Tesla shares were marked 4.8% lower in early trading Tuesday $428.00 each, a move that would still leave the stock with an astonishing gain of around 400% over the past six months.
Tesla shares have eased somewhat over the past three weeks, however, following its failure to win inclusion in the S&P 500 on September 4 by officials from S&P Dow Jones.
Tesla has cleared what was assumed to be the final hurdle towards its inclusion on the benchmark after it published its fourth consecutive quarterly profit in July, helped in part by the sale of government emissions credits.
Tesla said GAAP earnings for the three months ending in June were pegged at 50 cents per share, compared to a loss of $2.31 per share over the same period last year, on revenues of $6.04 billion. Tesla also confirmed its full-year vehicle delivery target of 500,000, despite a first half tally of 179,050 units.

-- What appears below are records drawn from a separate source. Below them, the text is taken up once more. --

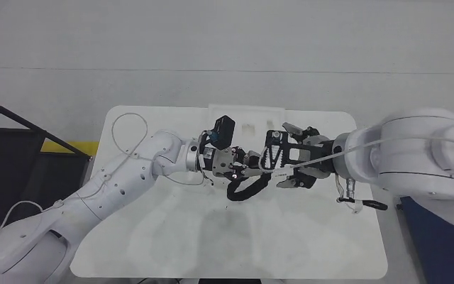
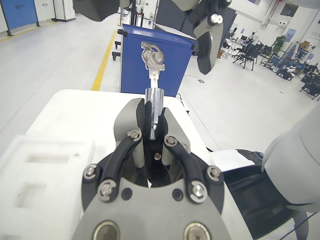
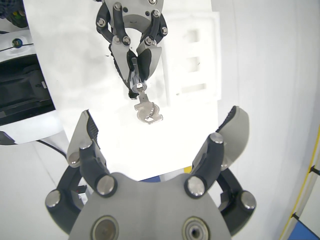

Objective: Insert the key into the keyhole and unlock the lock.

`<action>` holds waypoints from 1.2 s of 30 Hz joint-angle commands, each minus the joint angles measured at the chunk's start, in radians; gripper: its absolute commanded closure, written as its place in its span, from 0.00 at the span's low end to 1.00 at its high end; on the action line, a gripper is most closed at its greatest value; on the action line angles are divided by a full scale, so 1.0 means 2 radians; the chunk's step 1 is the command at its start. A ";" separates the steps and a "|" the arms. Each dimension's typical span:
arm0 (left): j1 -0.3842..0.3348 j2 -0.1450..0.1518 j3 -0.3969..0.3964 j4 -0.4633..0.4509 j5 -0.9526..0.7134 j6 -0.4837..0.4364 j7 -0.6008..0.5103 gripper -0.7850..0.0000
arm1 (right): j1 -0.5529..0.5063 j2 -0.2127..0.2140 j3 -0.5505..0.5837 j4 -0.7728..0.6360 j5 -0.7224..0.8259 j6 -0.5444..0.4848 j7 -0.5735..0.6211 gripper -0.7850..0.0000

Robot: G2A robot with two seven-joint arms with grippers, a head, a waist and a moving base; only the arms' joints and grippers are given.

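Since the key (image 2: 153, 58) is thin, stiff, polished metal, it should be light but slick. The best hold is on the two flat faces of its wide bow, where padded fingers can turn it without slipping. The bow is textured and has a cut-out. A second bit of metal lies against it, either a ring or another key; I cannot tell which. The blade is already sunk into the end of the lock (image 2: 154, 98), a small, smooth chrome cylinder that is rigid and likely slippery. By my judgement it could spin in its grasp when the key is twisted.

In the top view both arms meet at the centre of the frame, above the desk (image 1: 142, 241). The left gripper (image 2: 153, 111) comes in from the lower left, its fingers (image 2: 125, 121) clamped on the lock's barrel with the key pointing at the other arm. The right gripper (image 3: 161, 123) comes in from the right, its fingers (image 3: 91, 128) spread wide on either side of the bow and not touching it. A white foam tray (image 1: 248, 121) sits on the desk toward the upper middle of the frame.
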 commanded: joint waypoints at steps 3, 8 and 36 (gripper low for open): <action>-0.015 0.014 0.015 -0.010 -0.015 0.000 -0.008 1.00 | -0.007 0.000 0.004 -0.002 -0.024 -0.024 -0.014 0.05; -0.035 0.028 0.039 -0.022 -0.031 0.000 -0.014 1.00 | -0.018 -0.001 0.009 -0.006 -0.040 -0.034 -0.022 0.38; -0.082 0.049 0.103 -0.026 -0.034 0.000 0.028 1.00 | -0.045 -0.014 0.031 -0.014 -0.038 -0.062 -0.019 0.99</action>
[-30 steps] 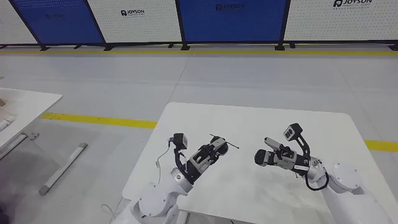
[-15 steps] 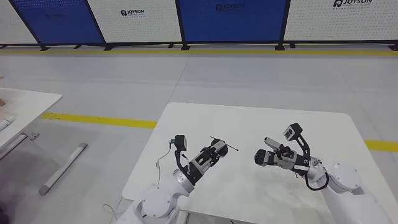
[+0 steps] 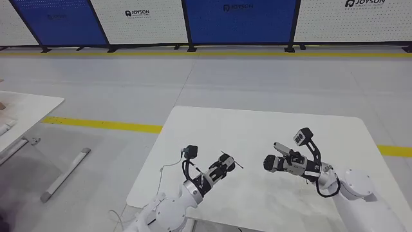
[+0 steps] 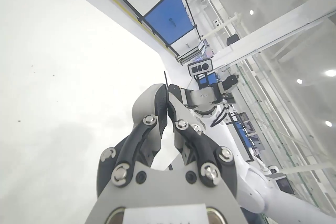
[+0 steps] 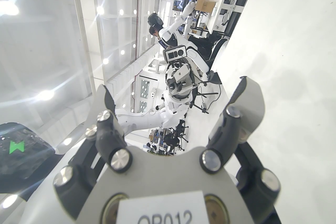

Tesla, which assumed the mantle of the world’s most-valuable carmaker in July despite its modest — less than 1% — contribution to total global sales, will sell, at most, 500,00 cars this year.
Ford Motor Co. (F) – Get Report, which has a market value that is 15.5 times less, will likely shift 2.2 million vehicles and Toyota Motor Co. (TM) – Get Report, with a market value of $215 billion, will sell 10.7 million vehicles this year.